→ **WORK TO BE COMPLETED**
An exact transcription of the data below, complete and unaltered, is the expected answer.

Segment Start: EXERCISE DATA

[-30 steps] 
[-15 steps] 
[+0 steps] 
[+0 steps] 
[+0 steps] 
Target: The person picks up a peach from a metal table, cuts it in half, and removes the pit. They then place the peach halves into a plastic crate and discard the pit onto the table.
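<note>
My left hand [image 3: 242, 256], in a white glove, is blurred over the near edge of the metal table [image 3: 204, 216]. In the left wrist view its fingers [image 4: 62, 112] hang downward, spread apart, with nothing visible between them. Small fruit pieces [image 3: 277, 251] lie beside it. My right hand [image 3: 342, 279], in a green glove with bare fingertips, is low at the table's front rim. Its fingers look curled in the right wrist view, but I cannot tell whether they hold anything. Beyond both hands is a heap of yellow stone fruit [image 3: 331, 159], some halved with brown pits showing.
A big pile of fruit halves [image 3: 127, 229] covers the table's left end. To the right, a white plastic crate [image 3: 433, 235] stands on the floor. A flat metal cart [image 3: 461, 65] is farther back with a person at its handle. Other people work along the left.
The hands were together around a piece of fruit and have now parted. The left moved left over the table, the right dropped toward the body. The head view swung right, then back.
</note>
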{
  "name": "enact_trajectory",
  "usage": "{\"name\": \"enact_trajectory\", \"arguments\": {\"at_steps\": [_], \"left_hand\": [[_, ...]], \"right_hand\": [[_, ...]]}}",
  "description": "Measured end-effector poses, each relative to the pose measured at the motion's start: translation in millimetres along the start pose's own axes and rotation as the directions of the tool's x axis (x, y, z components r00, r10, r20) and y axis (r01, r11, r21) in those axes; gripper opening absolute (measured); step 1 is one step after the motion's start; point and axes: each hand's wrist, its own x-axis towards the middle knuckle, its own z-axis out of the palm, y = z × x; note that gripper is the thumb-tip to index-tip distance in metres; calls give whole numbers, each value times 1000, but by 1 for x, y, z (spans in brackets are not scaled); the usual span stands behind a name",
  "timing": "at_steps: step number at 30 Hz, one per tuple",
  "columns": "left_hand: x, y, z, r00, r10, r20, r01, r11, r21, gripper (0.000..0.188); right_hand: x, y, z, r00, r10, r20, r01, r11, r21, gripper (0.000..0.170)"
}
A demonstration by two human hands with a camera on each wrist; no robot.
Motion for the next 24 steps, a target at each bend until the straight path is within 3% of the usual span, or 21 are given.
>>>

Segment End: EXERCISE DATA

→ **ANSWER FOR THIS EXERCISE**
[-30 steps] 
[-15 steps] 
[+0 steps] 
[+0 steps] 
[+0 steps] 
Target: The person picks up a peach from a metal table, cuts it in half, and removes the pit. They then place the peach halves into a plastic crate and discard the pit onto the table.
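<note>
My left hand [image 3: 242, 256], in a white glove, is blurred over the near edge of the metal table [image 3: 204, 216]. In the left wrist view its fingers [image 4: 62, 112] hang downward, spread apart, with nothing visible between them. Small fruit pieces [image 3: 277, 251] lie beside it. My right hand [image 3: 342, 279], in a green glove with bare fingertips, is low at the table's front rim. Its fingers look curled in the right wrist view, but I cannot tell whether they hold anything. Beyond both hands is a heap of yellow stone fruit [image 3: 331, 159], some halved with brown pits showing.
A big pile of fruit halves [image 3: 127, 229] covers the table's left end. To the right, a white plastic crate [image 3: 433, 235] stands on the floor. A flat metal cart [image 3: 461, 65] is farther back with a person at its handle. Other people work along the left.
The hands were together around a piece of fruit and have now parted. The left moved left over the table, the right dropped toward the body. The head view swung right, then back.
</note>
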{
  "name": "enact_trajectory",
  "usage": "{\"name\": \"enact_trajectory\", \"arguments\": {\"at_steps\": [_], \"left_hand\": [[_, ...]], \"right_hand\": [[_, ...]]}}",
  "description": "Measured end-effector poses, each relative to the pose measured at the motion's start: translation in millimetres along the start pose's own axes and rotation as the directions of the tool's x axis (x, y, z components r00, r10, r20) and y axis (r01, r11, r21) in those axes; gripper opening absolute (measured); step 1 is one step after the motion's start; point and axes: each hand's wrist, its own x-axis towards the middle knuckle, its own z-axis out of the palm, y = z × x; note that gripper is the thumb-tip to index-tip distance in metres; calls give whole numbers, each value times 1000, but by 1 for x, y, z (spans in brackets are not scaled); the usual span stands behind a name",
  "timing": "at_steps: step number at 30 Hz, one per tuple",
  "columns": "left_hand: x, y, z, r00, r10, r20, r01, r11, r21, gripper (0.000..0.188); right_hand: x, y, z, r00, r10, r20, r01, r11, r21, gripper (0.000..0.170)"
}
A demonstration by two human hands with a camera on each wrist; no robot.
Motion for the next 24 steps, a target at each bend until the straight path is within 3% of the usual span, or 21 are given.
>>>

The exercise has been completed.